• _What you have to do_:
Which lines below fall between the one containing "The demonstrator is" and the one containing "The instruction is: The"? Repeat them exactly, counting both of those lines, and add nothing else.

Start of Records for this task

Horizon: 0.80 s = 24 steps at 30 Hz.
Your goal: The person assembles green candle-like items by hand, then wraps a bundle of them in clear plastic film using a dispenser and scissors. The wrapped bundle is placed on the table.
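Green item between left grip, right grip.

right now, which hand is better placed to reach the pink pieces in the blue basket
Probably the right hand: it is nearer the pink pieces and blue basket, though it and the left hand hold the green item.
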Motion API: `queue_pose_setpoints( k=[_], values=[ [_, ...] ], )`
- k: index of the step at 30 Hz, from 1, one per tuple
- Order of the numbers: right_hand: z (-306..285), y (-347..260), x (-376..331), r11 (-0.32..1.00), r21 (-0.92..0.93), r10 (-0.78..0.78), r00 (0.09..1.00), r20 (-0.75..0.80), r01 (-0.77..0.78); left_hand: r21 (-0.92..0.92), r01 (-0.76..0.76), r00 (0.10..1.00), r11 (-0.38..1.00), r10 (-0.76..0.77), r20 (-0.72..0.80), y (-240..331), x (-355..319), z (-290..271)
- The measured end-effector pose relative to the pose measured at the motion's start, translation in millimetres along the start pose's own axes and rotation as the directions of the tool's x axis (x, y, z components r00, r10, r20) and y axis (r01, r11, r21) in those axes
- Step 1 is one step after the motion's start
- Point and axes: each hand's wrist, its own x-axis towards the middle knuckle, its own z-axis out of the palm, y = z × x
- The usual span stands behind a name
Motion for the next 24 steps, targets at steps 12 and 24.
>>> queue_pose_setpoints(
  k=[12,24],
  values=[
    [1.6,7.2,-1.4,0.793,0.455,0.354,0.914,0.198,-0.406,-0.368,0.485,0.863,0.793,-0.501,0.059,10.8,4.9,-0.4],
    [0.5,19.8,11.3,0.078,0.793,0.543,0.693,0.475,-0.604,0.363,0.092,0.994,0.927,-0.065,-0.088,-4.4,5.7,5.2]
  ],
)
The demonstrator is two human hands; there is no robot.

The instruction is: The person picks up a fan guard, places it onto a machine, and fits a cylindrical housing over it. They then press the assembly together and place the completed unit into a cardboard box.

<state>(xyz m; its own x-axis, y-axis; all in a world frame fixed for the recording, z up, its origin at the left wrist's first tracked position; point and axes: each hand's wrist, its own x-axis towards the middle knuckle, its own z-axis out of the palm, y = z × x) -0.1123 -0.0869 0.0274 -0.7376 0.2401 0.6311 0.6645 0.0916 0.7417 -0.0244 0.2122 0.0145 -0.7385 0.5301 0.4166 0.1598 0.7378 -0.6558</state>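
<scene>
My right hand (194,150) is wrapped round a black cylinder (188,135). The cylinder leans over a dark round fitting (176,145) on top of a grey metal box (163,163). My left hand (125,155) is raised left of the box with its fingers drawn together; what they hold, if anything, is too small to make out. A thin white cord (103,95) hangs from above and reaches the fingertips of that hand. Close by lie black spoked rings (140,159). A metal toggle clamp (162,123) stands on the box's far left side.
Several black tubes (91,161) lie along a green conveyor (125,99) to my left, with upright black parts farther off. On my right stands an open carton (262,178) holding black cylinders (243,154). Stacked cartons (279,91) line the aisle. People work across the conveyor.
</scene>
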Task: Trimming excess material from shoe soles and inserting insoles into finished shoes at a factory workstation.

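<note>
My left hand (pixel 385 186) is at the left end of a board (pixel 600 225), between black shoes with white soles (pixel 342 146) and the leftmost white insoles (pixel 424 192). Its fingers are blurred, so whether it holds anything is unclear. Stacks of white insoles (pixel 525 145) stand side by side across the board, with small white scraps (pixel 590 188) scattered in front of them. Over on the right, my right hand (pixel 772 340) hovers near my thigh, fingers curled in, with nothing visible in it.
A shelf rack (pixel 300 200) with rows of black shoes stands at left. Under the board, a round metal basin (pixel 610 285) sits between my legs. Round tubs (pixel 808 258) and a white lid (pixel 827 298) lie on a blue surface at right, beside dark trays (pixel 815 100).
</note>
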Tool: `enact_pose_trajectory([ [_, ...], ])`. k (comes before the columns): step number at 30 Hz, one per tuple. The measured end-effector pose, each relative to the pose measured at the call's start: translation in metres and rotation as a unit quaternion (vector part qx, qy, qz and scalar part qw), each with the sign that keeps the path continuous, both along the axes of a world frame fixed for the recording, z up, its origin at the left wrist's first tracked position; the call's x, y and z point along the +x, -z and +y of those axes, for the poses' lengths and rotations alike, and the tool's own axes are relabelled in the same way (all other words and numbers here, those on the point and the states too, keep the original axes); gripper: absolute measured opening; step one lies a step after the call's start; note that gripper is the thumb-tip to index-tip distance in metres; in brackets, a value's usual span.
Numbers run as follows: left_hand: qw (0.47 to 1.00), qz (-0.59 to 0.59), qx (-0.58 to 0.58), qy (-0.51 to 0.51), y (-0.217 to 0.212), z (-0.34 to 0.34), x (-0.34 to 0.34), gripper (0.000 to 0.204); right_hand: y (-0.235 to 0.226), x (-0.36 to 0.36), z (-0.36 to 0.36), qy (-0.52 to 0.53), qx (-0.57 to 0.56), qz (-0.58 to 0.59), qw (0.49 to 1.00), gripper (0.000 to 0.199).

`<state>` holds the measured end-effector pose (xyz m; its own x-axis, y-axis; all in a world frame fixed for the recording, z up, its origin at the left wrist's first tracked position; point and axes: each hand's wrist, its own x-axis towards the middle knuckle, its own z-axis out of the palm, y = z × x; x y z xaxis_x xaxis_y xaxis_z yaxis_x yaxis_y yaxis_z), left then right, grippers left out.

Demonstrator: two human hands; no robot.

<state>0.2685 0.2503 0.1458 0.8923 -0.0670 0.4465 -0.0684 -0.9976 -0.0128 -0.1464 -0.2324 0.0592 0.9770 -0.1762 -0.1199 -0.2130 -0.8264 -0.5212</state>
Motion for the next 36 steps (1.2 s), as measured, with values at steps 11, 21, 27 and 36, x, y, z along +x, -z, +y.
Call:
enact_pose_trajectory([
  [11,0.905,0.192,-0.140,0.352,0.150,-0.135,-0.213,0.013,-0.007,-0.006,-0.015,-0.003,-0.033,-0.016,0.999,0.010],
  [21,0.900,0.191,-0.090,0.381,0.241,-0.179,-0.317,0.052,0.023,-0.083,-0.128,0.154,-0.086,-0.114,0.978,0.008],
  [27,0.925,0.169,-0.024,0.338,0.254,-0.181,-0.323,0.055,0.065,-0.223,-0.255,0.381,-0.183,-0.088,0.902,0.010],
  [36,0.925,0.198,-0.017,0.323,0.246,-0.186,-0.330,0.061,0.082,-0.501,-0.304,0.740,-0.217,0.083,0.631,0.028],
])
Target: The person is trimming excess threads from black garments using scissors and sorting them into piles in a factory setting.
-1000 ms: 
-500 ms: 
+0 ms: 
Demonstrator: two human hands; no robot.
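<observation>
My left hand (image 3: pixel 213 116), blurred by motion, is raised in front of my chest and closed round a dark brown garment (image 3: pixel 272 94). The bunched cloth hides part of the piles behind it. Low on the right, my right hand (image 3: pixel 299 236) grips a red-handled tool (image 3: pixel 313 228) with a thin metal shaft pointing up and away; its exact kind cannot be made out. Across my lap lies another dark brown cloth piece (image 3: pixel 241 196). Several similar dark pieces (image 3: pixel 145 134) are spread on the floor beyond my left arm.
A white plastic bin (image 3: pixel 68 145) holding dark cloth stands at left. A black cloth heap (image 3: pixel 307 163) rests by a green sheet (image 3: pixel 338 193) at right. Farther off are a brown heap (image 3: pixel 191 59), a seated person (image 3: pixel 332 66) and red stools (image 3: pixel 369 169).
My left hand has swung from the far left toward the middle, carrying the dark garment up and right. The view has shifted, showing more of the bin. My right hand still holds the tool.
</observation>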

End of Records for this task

• _Result of this task_:
The demonstrator is two human hands; there is no robot.

The instruction is: The person picks up a fan guard, places it onto a machine, and fits a cylindrical housing over it. They then press the assembly together and place the completed unit into a cardboard box.

That covers the exercise completely.